Work order:
From the line with "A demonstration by" through the line with "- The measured", repeat the entries verbatim, both end lines included, and add nothing.
+++ Supplied data +++
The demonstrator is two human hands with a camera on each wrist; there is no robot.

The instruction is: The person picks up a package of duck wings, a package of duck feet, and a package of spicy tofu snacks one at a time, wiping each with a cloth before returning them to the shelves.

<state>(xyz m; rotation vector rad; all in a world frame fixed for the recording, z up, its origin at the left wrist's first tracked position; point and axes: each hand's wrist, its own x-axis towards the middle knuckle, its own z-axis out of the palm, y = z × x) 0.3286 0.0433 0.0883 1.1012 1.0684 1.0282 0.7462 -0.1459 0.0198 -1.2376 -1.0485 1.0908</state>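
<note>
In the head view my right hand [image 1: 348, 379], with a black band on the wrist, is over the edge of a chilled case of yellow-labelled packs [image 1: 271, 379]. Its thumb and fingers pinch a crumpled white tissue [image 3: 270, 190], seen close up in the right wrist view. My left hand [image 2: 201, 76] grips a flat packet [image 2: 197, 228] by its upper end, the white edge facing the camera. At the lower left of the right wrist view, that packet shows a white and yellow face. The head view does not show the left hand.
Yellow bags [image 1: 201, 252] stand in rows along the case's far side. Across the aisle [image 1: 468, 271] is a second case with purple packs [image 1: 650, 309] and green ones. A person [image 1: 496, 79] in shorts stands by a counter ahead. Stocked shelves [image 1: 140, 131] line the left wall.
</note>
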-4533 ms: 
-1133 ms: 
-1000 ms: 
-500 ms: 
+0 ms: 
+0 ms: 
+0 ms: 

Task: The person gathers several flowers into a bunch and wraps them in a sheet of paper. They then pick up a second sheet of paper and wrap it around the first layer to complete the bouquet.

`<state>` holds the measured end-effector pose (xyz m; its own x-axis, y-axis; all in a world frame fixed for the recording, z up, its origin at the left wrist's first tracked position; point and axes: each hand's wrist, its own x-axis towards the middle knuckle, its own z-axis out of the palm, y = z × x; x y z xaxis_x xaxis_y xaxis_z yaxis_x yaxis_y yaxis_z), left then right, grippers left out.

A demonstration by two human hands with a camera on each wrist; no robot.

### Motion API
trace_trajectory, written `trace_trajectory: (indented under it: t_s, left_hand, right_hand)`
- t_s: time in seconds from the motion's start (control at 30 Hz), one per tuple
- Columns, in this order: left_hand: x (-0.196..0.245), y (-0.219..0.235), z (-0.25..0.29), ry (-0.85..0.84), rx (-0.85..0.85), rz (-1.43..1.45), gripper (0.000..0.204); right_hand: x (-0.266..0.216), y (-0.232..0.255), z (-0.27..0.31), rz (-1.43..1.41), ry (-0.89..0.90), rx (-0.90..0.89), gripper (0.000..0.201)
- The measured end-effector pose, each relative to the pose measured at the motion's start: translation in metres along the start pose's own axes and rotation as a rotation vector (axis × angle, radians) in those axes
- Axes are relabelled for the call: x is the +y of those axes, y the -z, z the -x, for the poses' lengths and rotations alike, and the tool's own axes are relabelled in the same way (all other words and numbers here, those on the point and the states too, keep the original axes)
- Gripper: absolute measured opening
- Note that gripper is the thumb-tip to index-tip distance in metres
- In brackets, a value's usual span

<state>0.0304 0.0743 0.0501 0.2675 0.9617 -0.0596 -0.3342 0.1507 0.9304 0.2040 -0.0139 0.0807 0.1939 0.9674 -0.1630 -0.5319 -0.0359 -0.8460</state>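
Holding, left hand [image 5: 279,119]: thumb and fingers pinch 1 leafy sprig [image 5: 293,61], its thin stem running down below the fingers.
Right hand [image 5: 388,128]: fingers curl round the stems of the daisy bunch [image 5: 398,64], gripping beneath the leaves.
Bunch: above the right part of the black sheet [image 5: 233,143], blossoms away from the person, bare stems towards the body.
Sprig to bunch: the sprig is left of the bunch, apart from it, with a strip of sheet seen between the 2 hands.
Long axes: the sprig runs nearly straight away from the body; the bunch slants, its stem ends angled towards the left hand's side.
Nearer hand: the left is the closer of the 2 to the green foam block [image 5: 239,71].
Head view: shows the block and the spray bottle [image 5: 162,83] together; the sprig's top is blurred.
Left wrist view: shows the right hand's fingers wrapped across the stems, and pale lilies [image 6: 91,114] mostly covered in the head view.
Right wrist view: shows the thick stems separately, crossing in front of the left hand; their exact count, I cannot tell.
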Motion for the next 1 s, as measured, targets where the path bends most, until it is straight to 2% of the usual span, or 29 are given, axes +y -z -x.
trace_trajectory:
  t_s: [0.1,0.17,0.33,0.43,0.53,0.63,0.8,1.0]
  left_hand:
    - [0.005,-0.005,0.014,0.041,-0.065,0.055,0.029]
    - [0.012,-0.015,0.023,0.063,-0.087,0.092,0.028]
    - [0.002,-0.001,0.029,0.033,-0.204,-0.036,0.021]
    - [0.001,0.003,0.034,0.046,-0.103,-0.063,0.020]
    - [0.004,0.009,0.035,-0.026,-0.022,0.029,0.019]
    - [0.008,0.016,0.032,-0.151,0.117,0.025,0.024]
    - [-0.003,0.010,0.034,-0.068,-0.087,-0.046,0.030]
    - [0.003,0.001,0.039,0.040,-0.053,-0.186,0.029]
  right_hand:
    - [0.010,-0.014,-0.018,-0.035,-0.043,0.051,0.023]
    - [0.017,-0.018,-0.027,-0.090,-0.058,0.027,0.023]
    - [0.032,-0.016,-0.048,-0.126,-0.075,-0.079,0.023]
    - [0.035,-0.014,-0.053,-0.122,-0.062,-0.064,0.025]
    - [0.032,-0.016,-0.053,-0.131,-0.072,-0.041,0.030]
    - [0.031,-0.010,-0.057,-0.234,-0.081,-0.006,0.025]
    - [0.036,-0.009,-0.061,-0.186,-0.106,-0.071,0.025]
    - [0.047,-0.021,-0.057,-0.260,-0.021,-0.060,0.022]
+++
Task response:
A demonstration by two human hands with a camera on each wrist; no robot.

### Motion API
trace_trajectory, written `trace_trajectory: (indented under it: t_s, left_hand, right_hand)`
- t_s: time in seconds from the motion's start (control at 30 Hz), one per tuple
- Columns, in this order: left_hand: x (-0.196..0.245), y (-0.219..0.235), z (-0.25..0.29), ry (-0.85..0.84), rx (-0.85..0.85), rz (-1.43..1.45), gripper (0.000..0.204); right_hand: x (-0.266..0.216), y (-0.232..0.255), z (-0.27..0.31), rz (-1.43..1.41), ry (-0.89..0.90), rx (-0.90..0.89), gripper (0.000..0.201)
- The measured end-effector pose, each relative to the pose measured at the motion's start: translation in metres along the start pose's own axes and rotation as a rotation vector (axis × angle, radians) in those axes

No further output is given for this exercise.